■ **Requirement**: Copy the entries exactly, leaving out nothing.

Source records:
--------------------------------------------------

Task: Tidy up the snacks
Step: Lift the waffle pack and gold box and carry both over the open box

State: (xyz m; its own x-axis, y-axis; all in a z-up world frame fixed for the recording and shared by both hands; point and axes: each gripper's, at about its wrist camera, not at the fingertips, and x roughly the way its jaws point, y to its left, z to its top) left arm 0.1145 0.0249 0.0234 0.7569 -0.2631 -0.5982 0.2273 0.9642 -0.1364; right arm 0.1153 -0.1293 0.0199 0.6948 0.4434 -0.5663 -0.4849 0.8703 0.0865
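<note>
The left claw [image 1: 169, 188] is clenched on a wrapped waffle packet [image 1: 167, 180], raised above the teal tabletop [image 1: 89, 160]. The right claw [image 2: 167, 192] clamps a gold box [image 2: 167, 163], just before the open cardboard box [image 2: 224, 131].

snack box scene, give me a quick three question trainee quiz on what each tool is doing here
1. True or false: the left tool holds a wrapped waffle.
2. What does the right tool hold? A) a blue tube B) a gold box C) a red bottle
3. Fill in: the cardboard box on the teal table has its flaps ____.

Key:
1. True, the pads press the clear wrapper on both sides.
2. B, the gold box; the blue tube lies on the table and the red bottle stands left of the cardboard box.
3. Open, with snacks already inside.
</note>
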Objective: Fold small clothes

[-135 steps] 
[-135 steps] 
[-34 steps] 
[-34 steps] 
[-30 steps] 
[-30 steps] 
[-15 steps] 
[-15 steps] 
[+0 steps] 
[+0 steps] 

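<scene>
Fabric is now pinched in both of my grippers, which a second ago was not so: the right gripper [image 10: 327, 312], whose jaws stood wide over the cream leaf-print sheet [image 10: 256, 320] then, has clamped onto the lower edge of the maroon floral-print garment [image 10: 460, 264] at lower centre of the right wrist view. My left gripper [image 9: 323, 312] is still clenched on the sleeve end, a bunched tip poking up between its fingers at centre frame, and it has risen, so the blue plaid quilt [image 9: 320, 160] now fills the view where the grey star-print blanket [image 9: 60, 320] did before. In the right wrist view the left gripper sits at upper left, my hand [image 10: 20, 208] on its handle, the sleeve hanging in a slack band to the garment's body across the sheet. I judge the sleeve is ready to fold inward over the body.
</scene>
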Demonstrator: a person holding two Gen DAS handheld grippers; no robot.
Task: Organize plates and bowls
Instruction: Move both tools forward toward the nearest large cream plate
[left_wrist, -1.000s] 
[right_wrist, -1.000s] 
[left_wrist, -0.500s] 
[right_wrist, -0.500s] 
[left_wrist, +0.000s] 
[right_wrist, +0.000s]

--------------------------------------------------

■ **Answer for this exercise**:
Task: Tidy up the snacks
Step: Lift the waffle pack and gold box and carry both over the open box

State: (xyz m; its own x-axis, y-axis; all in a z-up world frame fixed for the recording and shared by both hands; point and axes: each gripper's, at about its wrist camera, not at the fingertips, and x roughly the way its jaws point, y to its left, z to its top) left arm 0.1145 0.0249 0.0234 0.7569 -0.2631 -0.5982 0.2273 0.9642 -0.1364; right arm 0.1153 -0.1293 0.0199 0.6948 0.4434 -0.5663 -0.4849 0.8703 0.0865
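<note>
The left claw [image 1: 169, 188] is clenched on a wrapped waffle packet [image 1: 167, 180], raised above the teal tabletop [image 1: 89, 160]. The right claw [image 2: 167, 192] clamps a gold box [image 2: 167, 163], just before the open cardboard box [image 2: 224, 131].

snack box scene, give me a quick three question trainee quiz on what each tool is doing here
1. True or false: the left tool holds a wrapped waffle.
2. What does the right tool hold? A) a blue tube B) a gold box C) a red bottle
3. Fill in: the cardboard box on the teal table has its flaps ____.

Key:
1. True, the pads press the clear wrapper on both sides.
2. B, the gold box; the blue tube lies on the table and the red bottle stands left of the cardboard box.
3. Open, with snacks already inside.
</note>
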Objective: Fold small clothes

[-135 steps] 
[-135 steps] 
[-34 steps] 
[-34 steps] 
[-30 steps] 
[-30 steps] 
[-15 steps] 
[-15 steps] 
[+0 steps] 
[+0 steps] 

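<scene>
Fabric is now pinched in both of my grippers, which a second ago was not so: the right gripper [image 10: 327, 312], whose jaws stood wide over the cream leaf-print sheet [image 10: 256, 320] then, has clamped onto the lower edge of the maroon floral-print garment [image 10: 460, 264] at lower centre of the right wrist view. My left gripper [image 9: 323, 312] is still clenched on the sleeve end, a bunched tip poking up between its fingers at centre frame, and it has risen, so the blue plaid quilt [image 9: 320, 160] now fills the view where the grey star-print blanket [image 9: 60, 320] did before. In the right wrist view the left gripper sits at upper left, my hand [image 10: 20, 208] on its handle, the sleeve hanging in a slack band to the garment's body across the sheet. I judge the sleeve is ready to fold inward over the body.
</scene>
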Demonstrator: a person holding two Gen DAS handheld grippers; no robot.
Task: Organize plates and bowls
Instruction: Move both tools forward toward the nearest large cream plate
[left_wrist, -1.000s] 
[right_wrist, -1.000s] 
[left_wrist, -0.500s] 
[right_wrist, -0.500s] 
[left_wrist, +0.000s] 
[right_wrist, +0.000s]

The response is complete as it stands.